Give the data below again exactly as written, but without the pictures.

─── DATA BLOCK ───

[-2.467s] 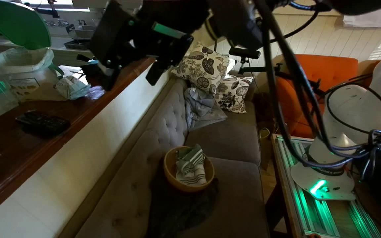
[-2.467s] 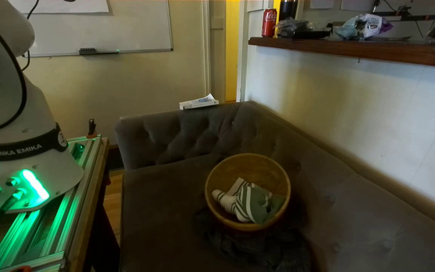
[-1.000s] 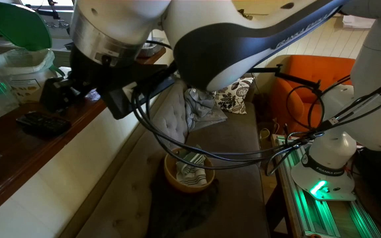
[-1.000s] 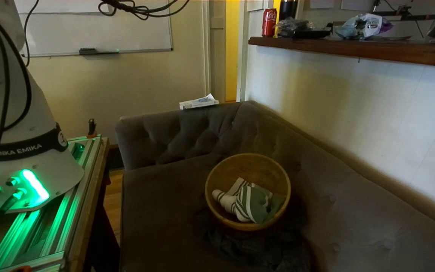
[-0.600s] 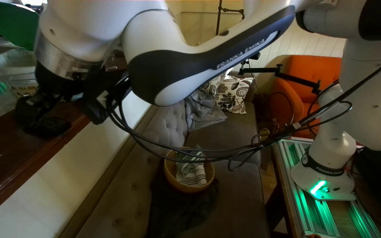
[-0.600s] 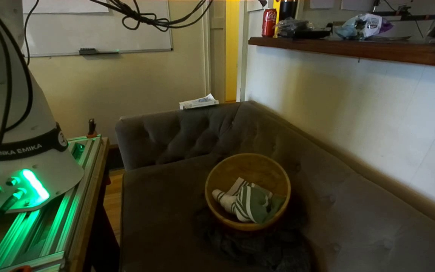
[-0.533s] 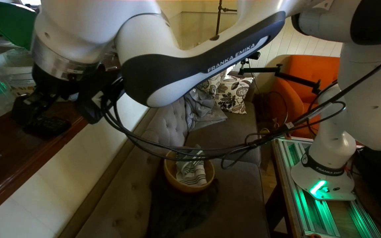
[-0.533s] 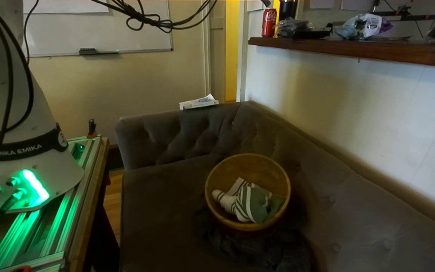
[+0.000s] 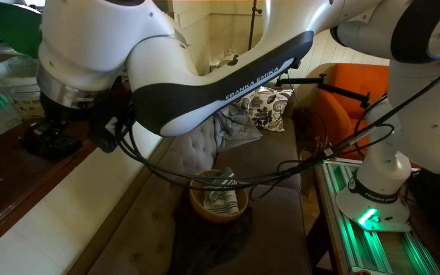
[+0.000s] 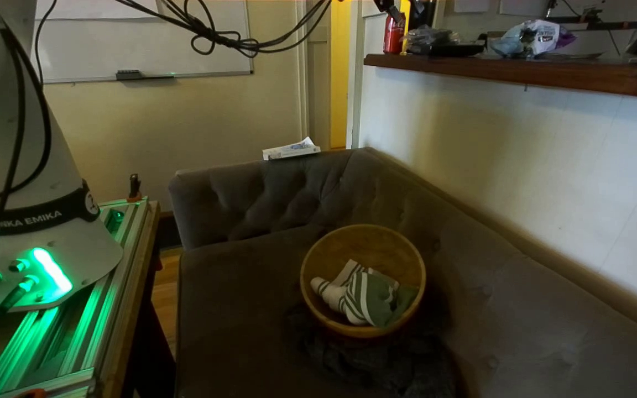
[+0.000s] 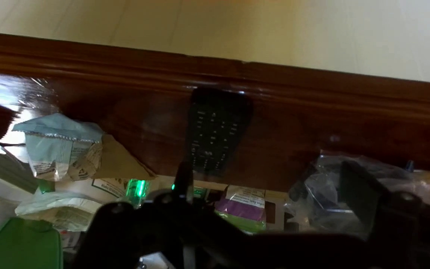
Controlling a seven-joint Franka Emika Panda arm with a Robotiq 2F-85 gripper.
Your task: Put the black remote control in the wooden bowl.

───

§ **RESULT OF THIS EXERCISE**
[-2.467s] 
[-2.467s] 
[-1.000s] 
[-1.000s] 
[-0.600s] 
[-0.600s] 
[-0.533s] 
[-0.533s] 
[+0.000s] 
[+0.000s] 
[+0.000s] 
Controlling a seven-joint Franka Emika Panda arm with a Robotiq 2F-85 gripper.
Your task: Put the black remote control in the wooden bowl.

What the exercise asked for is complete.